The National Quality Forum on Monday released its first-ever set of quality measures for rural hospitals and ambulatory care facilities to improve quality of care and access in rural communities.
The NQF urged the CMS to adopt the measures, developed by a 25-member multi-stakeholder group including hospitals, for the traditional Medicare program first and perhaps later for Medicare Advantage plans and integrated delivery systems.
The effort grows out of widespread concern that improvements in quality of care, access and quality measurement have lagged in rural areas. Rural providers and plans have not embraced value-based payment and delivery models compared with their counterparts in urban areas. More broadly, policymakers and experts say rural healthcare in the U.S. is in crisis and needs major policy fixes and innovations.
"The 59 million people in rural America are not currently on a pathway to quality improvement and measurement like the rest of the country," said Dr. Shantanu Agrawal, CEO of the National Quality Forum. "We know that the challenges facing rural communities can be different from in urban areas. We sought to address those challenges so that rural providers and patients can get on the same approach to quality measurement that other providers are on."
The forum's Rural Health Workgroup developed a core set of nine measures for the hospital setting and 11 for the ambulatory setting, plus seven additional measures for health plans and integrated delivery systems. To do so, it considered the most prevalent health and socio-economic issues in rural areas, along with challenges such as low patient volume, limited staffing and resources, and remote locations.
The measures recommended for hospitals include patient experience ratings captured by the Hospital Consumer Assessment of Healthcare Providers and Systems; the rate of catheter-associated urinary tract infections; and alcohol use screening.
Those recommended for ambulatory care settings include: preventive care and screening for tobacco use, alcohol use, and depression; comprehensive diabetes care; and the rate of working with patients on an advance care plan.
Measures endorsed for health plans and integrated delivery systems include: the rate of breast cancer screening, contraceptive care and controlling high blood pressure.
The Rural Health Workgroup focused on making sure each measure included sufficient case volume to be accurate and valid, while covering as much of the rural healthcare landscape as possible. "That's hard to do with 20 measures," Agrawal said. "We had to have a strict bar for what could be included."
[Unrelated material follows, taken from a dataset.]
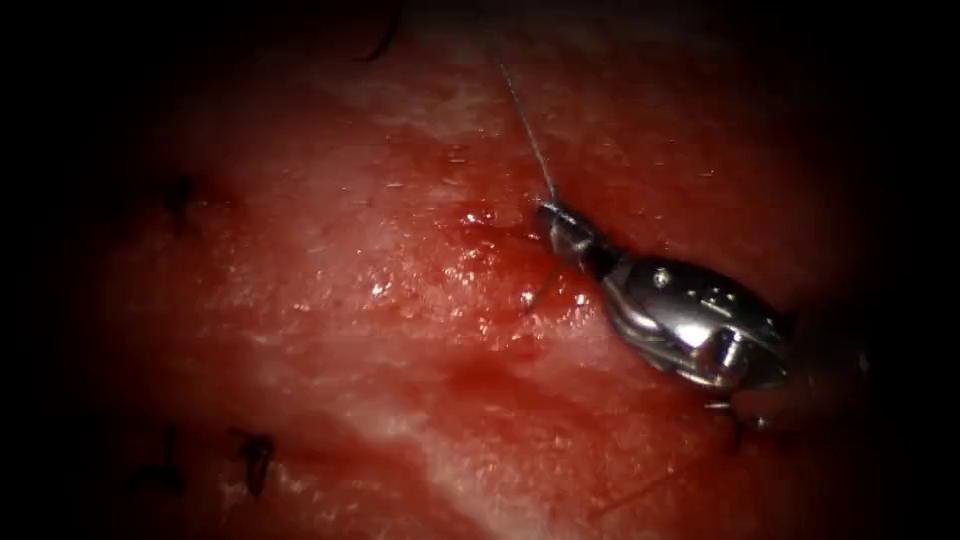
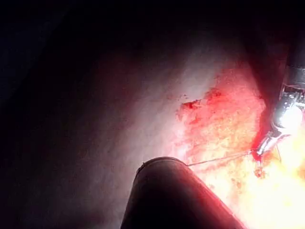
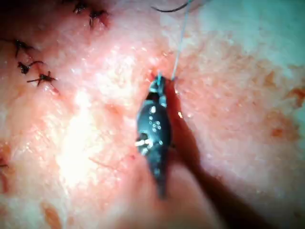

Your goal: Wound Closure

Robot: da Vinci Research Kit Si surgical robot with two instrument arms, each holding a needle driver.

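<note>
Here, right gripper (image 1: 548, 210) clamped on taut thin thread (image 1: 525, 125), wet red tissue (image 1: 400, 300) beneath

thread (image 1: 527, 128) taut up from right hand (image 1: 549, 212) | tissue (image 1: 350, 300) left open

The tissue (image 1: 330, 260) is seen as a wet, red and pale slab, and everything is carried on it. Red fluid (image 1: 470, 300) is pooled around its middle. Dark knotted stitches (image 1: 255, 455) are set into its surface on the left, and a thin thread (image 1: 528, 130) is stretched over it.
</note>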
While adopting these quality measures could impose new costs on providers by requiring data collection, he said, establishing a uniform set of core measures aligned across CMS programs could increase efficiency and reduce the administrative burden.
The Bipartisan Senate Rural Health Caucus will conduct a briefing Tuesday reviewing the NQF's report on the core set of rural-relevant measures, and discussing the future of quality measurement and improvement in rural settings.
"Rural patients deserve to have access to the same high-quality healthcare as their urban counterparts," Sen. Pat Roberts (R-Kan.), co-chair of the bipartisan caucus, said in a written statement. "These measures are an important step in bringing quality programs to rural providers in a way that is appropriate while accounting for the unique challenges they face."